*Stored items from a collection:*

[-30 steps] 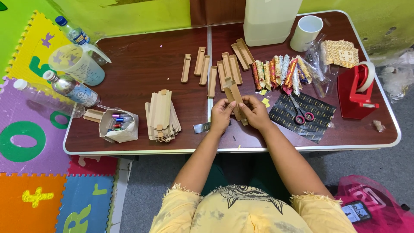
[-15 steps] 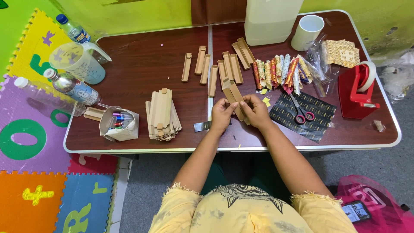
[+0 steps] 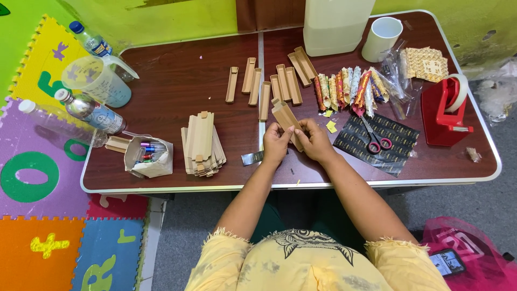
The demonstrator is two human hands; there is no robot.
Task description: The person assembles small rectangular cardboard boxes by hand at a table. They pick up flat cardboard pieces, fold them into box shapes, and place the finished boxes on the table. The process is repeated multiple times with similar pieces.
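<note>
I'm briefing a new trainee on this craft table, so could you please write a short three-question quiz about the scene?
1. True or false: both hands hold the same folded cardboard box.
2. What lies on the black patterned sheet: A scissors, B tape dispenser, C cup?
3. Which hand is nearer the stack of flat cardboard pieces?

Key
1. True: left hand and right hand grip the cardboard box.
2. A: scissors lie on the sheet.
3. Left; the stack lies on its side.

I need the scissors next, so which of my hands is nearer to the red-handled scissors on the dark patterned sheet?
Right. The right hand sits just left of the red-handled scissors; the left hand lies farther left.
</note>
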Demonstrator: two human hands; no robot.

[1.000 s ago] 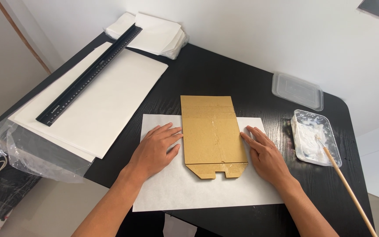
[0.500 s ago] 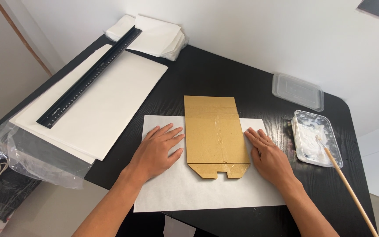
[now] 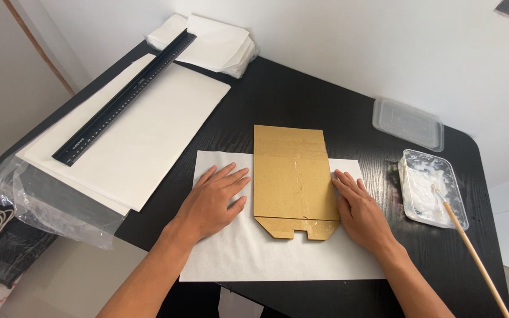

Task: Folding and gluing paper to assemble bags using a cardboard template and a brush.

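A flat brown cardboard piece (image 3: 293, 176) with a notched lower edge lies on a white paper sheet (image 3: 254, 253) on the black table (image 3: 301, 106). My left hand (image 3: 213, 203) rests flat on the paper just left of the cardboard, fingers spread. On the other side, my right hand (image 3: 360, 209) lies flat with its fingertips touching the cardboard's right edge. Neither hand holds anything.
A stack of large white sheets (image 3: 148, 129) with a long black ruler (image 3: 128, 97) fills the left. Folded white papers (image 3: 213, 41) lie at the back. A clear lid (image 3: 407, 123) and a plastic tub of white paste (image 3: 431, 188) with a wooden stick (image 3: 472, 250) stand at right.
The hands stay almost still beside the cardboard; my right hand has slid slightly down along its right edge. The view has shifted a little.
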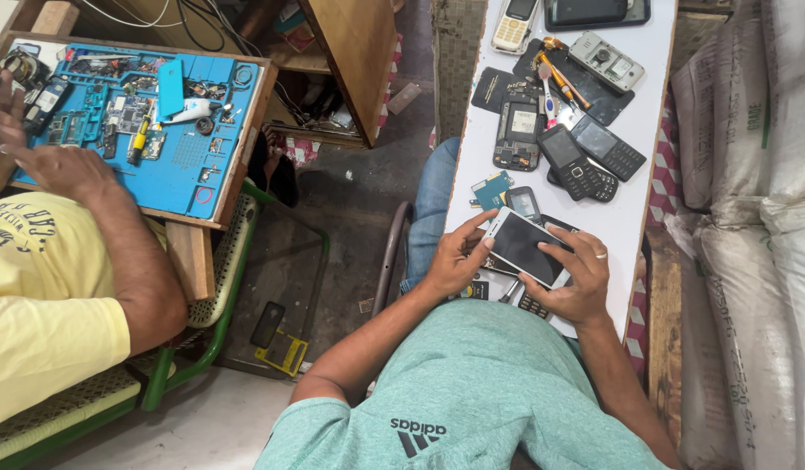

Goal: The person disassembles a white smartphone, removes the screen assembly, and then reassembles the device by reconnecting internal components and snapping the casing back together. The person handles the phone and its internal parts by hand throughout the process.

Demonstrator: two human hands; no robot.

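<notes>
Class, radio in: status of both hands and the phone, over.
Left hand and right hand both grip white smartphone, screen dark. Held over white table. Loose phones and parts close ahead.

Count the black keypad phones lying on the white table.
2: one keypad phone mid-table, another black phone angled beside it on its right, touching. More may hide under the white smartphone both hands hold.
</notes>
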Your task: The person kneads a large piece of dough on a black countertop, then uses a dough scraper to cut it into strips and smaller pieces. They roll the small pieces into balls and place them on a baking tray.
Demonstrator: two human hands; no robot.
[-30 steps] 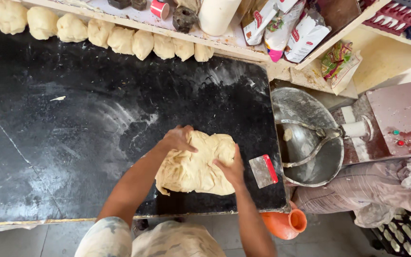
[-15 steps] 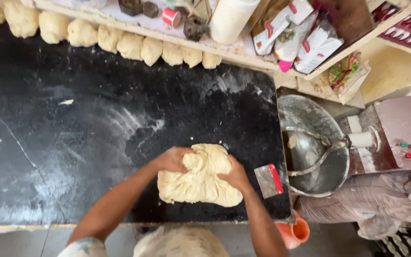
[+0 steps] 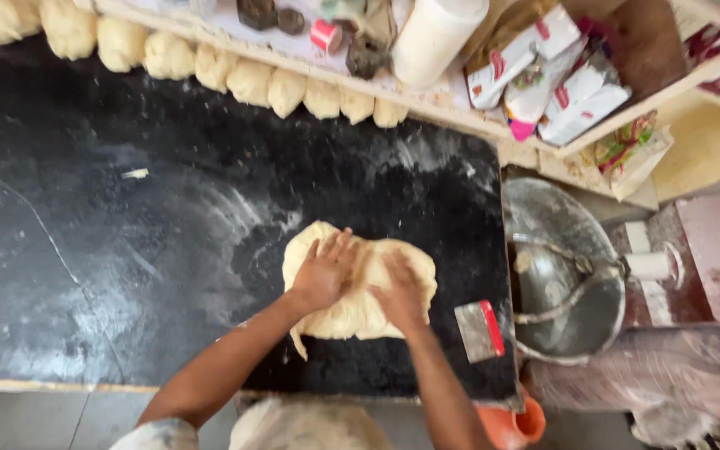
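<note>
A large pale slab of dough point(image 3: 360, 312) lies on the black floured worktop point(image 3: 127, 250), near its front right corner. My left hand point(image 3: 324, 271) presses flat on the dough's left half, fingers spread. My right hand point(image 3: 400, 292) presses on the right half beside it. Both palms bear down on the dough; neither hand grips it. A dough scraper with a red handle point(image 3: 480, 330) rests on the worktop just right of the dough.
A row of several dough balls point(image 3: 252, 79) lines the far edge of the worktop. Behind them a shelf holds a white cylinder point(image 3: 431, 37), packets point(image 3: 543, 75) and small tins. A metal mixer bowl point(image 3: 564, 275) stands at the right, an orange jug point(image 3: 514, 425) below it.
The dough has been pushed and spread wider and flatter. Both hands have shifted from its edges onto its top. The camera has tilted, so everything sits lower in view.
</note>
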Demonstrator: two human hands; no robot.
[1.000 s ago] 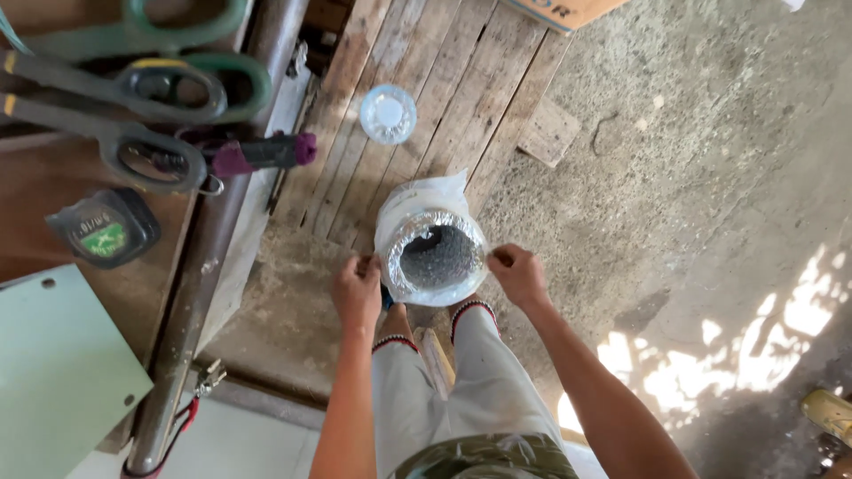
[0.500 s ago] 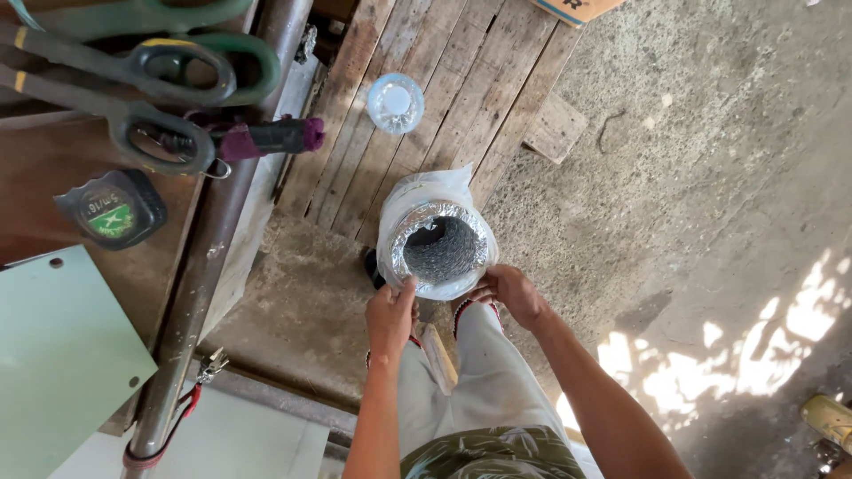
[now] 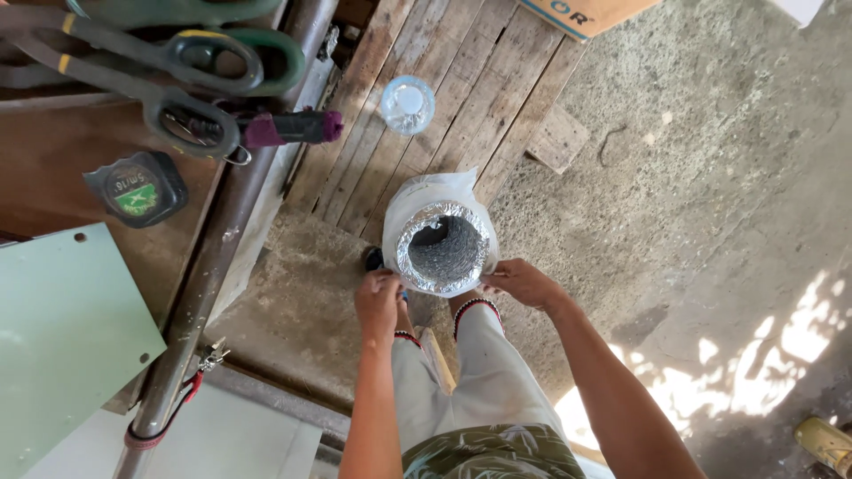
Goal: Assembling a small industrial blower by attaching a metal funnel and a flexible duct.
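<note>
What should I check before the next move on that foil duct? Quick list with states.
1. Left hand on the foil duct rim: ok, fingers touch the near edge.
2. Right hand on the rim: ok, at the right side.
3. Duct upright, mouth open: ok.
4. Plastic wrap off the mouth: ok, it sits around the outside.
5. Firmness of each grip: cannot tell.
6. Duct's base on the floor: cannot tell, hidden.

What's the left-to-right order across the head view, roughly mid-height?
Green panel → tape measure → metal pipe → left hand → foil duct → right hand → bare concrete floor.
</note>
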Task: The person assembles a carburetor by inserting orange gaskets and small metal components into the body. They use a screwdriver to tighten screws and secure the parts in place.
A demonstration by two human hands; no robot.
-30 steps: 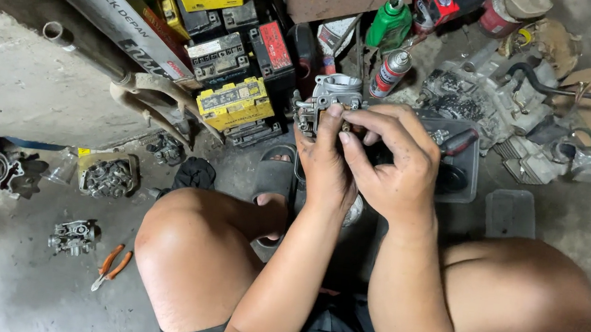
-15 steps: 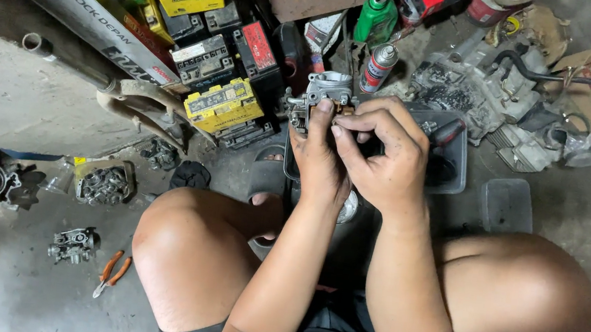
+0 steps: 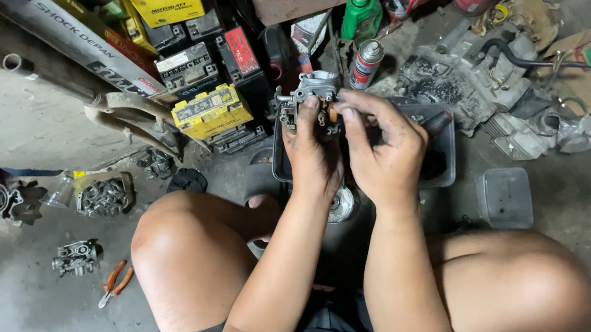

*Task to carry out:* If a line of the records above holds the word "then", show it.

*Exercise solution:*
Goal: The person disassembles a white smartphone, removes the screen assembly, and then reassembles the device by reconnecting internal components and snapping the casing back together. The person handles the phone and its internal parts by hand throughout the process.
Your task: The person kneads a large piece of dough on a black countertop, then uses a dough scraper to cut it into strips and smaller pieces. They roll the small pieces into balls and place them on a baking tray.

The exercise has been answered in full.